[Extracted data entries]
########################################
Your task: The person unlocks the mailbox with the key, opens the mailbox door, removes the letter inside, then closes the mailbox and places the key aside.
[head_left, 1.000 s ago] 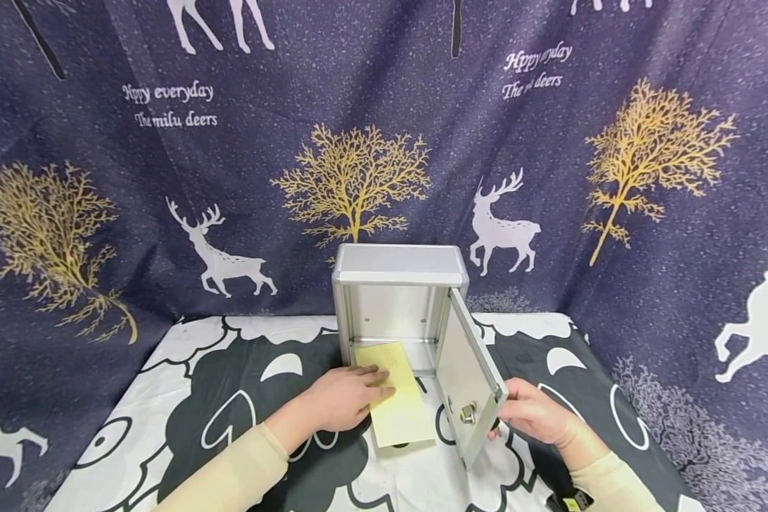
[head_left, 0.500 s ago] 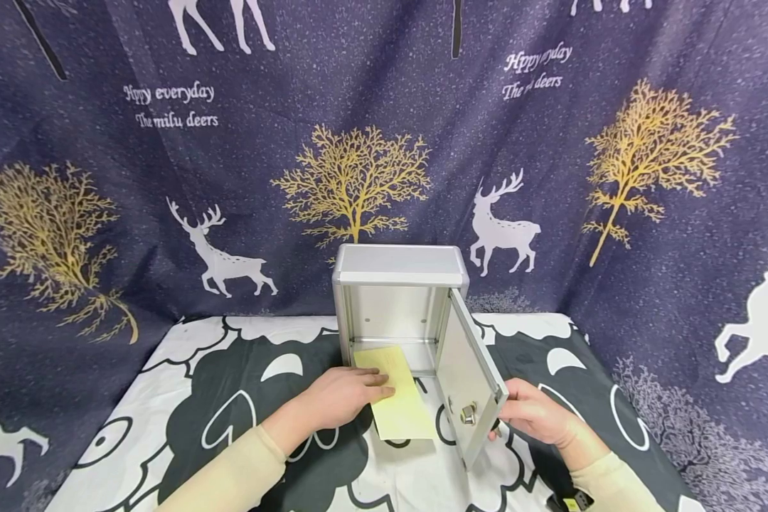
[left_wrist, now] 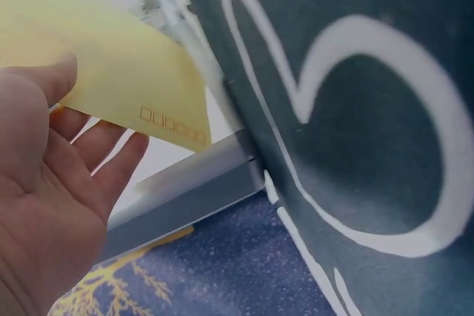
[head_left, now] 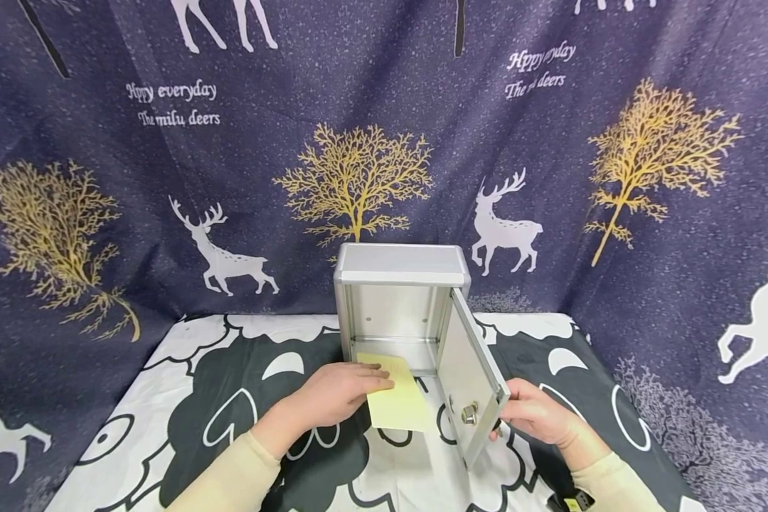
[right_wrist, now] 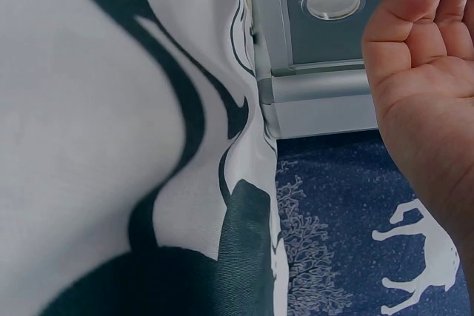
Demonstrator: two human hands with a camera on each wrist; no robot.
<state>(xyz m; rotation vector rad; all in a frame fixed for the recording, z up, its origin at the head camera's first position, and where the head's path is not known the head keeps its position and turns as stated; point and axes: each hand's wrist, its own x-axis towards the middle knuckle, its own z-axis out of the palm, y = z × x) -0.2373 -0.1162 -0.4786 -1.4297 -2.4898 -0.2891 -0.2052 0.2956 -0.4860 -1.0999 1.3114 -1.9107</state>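
Note:
A pale yellow envelope (head_left: 400,409), with a row of small red boxes printed at one corner, slants at the front of a grey metal lockbox (head_left: 402,263). My left hand (head_left: 342,392) pinches the envelope between thumb and fingers. In the left wrist view the thumb lies on top of the envelope (left_wrist: 141,83), fingers beneath. The box door (head_left: 467,370) stands swung out to the right, its silver lock cylinder (head_left: 469,414) on the inner face. My right hand (head_left: 537,412) holds the door's free edge, fingers curled; its fingertips are partly hidden behind the door.
A black-and-white patterned cloth (head_left: 256,398) covers the table. Behind the box hangs a dark blue curtain (head_left: 281,85) with deer and trees. A small black object with a yellow mark (head_left: 571,502) lies by the right sleeve.
The envelope's near end has risen and drawn back toward the box, and its upper end has dropped slightly. The right hand and the door have stayed in place.

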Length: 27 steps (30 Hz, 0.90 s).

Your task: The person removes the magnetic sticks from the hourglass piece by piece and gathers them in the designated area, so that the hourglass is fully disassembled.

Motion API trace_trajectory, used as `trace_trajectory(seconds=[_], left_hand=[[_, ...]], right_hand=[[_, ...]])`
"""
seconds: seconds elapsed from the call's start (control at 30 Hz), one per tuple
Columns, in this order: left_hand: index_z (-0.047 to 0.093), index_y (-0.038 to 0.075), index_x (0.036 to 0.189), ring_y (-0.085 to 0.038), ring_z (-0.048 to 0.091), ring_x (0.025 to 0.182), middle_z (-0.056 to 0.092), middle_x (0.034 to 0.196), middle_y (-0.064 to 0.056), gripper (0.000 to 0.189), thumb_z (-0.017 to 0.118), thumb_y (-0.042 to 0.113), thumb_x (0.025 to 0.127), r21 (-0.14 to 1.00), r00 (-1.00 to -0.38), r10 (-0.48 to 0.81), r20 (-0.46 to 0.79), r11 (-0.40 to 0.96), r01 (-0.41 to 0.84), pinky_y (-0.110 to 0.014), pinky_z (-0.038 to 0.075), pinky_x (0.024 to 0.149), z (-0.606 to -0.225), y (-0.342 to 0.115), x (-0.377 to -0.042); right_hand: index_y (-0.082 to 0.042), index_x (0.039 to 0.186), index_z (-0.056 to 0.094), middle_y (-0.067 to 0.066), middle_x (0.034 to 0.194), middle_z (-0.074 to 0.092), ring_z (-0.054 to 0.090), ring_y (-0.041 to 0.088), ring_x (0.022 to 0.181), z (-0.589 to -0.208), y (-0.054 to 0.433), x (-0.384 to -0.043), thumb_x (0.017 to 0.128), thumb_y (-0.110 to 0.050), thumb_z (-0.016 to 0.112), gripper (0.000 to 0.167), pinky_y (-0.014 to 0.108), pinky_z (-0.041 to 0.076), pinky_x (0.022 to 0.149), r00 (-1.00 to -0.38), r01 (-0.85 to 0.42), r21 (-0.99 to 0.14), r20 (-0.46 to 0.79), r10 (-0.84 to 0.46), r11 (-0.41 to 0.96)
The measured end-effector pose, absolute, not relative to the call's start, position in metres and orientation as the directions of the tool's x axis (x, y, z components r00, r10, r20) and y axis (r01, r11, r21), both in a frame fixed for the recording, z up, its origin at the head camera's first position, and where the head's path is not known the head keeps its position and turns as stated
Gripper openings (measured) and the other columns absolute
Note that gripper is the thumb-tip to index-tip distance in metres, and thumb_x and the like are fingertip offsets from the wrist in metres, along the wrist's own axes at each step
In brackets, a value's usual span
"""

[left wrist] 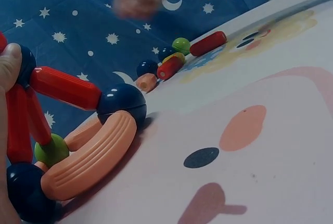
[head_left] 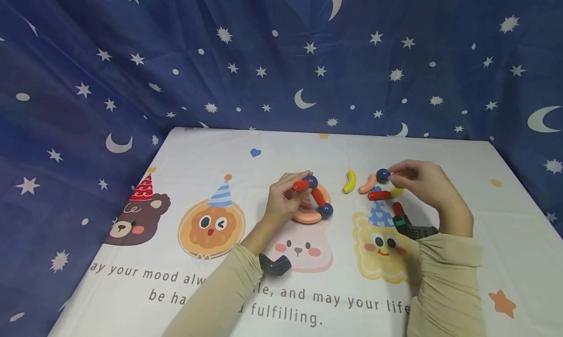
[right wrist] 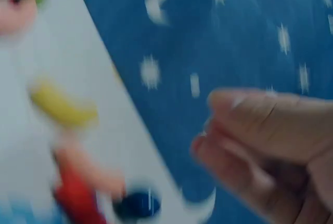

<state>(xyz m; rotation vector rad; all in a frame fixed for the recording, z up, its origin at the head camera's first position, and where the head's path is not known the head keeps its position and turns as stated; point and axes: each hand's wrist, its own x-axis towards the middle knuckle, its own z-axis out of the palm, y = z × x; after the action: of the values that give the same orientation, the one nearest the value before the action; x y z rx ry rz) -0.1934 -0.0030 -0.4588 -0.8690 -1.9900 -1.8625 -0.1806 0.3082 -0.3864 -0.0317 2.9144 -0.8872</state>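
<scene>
My left hand point(head_left: 281, 197) grips a frame of magnetic rods and balls at an upper blue ball point(left wrist: 26, 67), where the thumb presses. Red rods point(left wrist: 67, 88) slope down from that ball to lower blue balls point(left wrist: 122, 103) and a green ball point(left wrist: 52, 151). Curved peach rods point(left wrist: 93, 159) link the base. Over the loose pieces at the right, my right hand point(head_left: 424, 183) has bent fingers with nothing seen between them. Nearest its fingertips is a loose blue ball point(head_left: 382, 175), beside a curved peach rod point(head_left: 367, 184) and a red rod point(head_left: 378, 195).
A curved yellow rod point(head_left: 349, 182) lies left of the loose peach one; another yellow rod point(head_left: 397, 192) and a red rod point(head_left: 398, 209) lie under the right hand. The white printed tablecloth point(head_left: 198, 156) meets a dark blue starry curtain point(head_left: 264, 48) at the back.
</scene>
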Motion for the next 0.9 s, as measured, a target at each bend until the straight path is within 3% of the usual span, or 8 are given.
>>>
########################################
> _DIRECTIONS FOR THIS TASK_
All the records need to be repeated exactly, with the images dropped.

> _ANSWER SPACE_
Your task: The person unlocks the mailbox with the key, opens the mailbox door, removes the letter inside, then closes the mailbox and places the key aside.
[head_left, 1.000 s ago] 
[head_left, 0.500 s ago] 
[left_wrist, now] 
[head_left, now] 
[right_wrist, now] 
Demonstrator: two human hands with a camera on each wrist; no robot.
<state>(xyz m; rotation vector rad; all in a frame fixed for the recording, z up, its origin at the head camera's first position, and where the head's path is not known the head keeps its position and turns as stated; point and axes: each hand's wrist, its own x-axis towards the middle knuckle, its own z-axis out of the palm, y = z × x) -0.2373 -0.1162 -0.4786 -1.4297 -2.4898 -0.2891 -0.2052 0.2956 -0.4860 -1.0999 1.3114 -1.9107</state>
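Note:
A pale yellow envelope (head_left: 400,409), with a row of small red boxes printed at one corner, slants at the front of a grey metal lockbox (head_left: 402,263). My left hand (head_left: 342,392) pinches the envelope between thumb and fingers. In the left wrist view the thumb lies on top of the envelope (left_wrist: 141,83), fingers beneath. The box door (head_left: 467,370) stands swung out to the right, its silver lock cylinder (head_left: 469,414) on the inner face. My right hand (head_left: 537,412) holds the door's free edge, fingers curled; its fingertips are partly hidden behind the door.
A black-and-white patterned cloth (head_left: 256,398) covers the table. Behind the box hangs a dark blue curtain (head_left: 281,85) with deer and trees. A small black object with a yellow mark (head_left: 571,502) lies by the right sleeve.
The envelope's near end has risen and drawn back toward the box, and its upper end has dropped slightly. The right hand and the door have stayed in place.
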
Length: 27 steps (30 Hz, 0.90 s).

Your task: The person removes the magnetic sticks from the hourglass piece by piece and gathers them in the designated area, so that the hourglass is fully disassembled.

Motion API trace_trajectory, used as `trace_trajectory(seconds=[_], left_hand=[[_, ...]], right_hand=[[_, ...]])`
"""
seconds: seconds elapsed from the call's start (control at 30 Hz), one per tuple
Columns, in this order: left_hand: index_z (-0.047 to 0.093), index_y (-0.038 to 0.075), index_x (0.036 to 0.189), ring_y (-0.085 to 0.038), ring_z (-0.048 to 0.091), ring_x (0.025 to 0.182), middle_z (-0.056 to 0.092), middle_x (0.034 to 0.196), middle_y (-0.064 to 0.056), gripper (0.000 to 0.189), thumb_z (-0.017 to 0.118), thumb_y (-0.042 to 0.113), thumb_x (0.025 to 0.127), r21 (-0.14 to 1.00), r00 (-1.00 to -0.38), r10 (-0.48 to 0.81), r20 (-0.46 to 0.79), r11 (-0.40 to 0.96), r01 (-0.41 to 0.84), pinky_y (-0.110 to 0.014), pinky_z (-0.038 to 0.075), pinky_x (0.024 to 0.149), z (-0.606 to -0.225), y (-0.342 to 0.115), x (-0.377 to -0.042); right_hand: index_y (-0.082 to 0.042), index_x (0.039 to 0.186), index_z (-0.056 to 0.094), middle_y (-0.067 to 0.066), middle_x (0.034 to 0.194), middle_z (-0.074 to 0.092), ring_z (-0.054 to 0.090), ring_y (-0.041 to 0.088), ring_x (0.022 to 0.181), z (-0.589 to -0.208), y (-0.054 to 0.433), x (-0.384 to -0.043), thumb_x (0.017 to 0.128), thumb_y (-0.110 to 0.050), thumb_z (-0.016 to 0.112), gripper (0.000 to 0.167), pinky_y (-0.014 to 0.108), pinky_z (-0.041 to 0.076), pinky_x (0.022 to 0.149), r00 (-1.00 to -0.38), r01 (-0.85 to 0.42), r21 (-0.99 to 0.14), r20 (-0.46 to 0.79), r10 (-0.84 to 0.46), r11 (-0.41 to 0.96)
The measured end-effector pose, absolute, not relative to the call's start, position in metres and orientation as the directions of the tool's x axis (x, y, z components r00, r10, r20) and y axis (r01, r11, r21), both in a frame fixed for the recording, z up, its origin at the head camera's first position, and where the head's path is not known the head keeps its position and turns as stated
Gripper openings (measured) and the other columns absolute
Note that gripper is the thumb-tip to index-tip distance in metres, and thumb_x and the like are fingertip offsets from the wrist in metres, along the wrist's own axes at each step
In brackets, a value's usual span
"""

[left wrist] 
[head_left] 
[right wrist] 

<state>(xyz m; rotation vector rad; all in a frame fixed for the recording, z up, its origin at the head camera's first position, and where the head's path is not known the head keeps its position and turns as stated; point and axes: each hand's wrist, its own x-axis towards the middle knuckle, its own z-axis out of the palm, y = z × x; after the action: of the values that give the same orientation, the one nearest the value before the action; x y z rx ry rz) -0.1934 -0.0030 -0.4588 -0.8690 -1.9900 -1.8625 -0.1806 0.3082 -0.3864 -0.0317 2.9144 -0.8872</state>
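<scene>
My left hand point(head_left: 281, 197) grips a frame of magnetic rods and balls at an upper blue ball point(left wrist: 26, 67), where the thumb presses. Red rods point(left wrist: 67, 88) slope down from that ball to lower blue balls point(left wrist: 122, 103) and a green ball point(left wrist: 52, 151). Curved peach rods point(left wrist: 93, 159) link the base. Over the loose pieces at the right, my right hand point(head_left: 424, 183) has bent fingers with nothing seen between them. Nearest its fingertips is a loose blue ball point(head_left: 382, 175), beside a curved peach rod point(head_left: 367, 184) and a red rod point(head_left: 378, 195).
A curved yellow rod point(head_left: 349, 182) lies left of the loose peach one; another yellow rod point(head_left: 397, 192) and a red rod point(head_left: 398, 209) lie under the right hand. The white printed tablecloth point(head_left: 198, 156) meets a dark blue starry curtain point(head_left: 264, 48) at the back.
</scene>
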Motion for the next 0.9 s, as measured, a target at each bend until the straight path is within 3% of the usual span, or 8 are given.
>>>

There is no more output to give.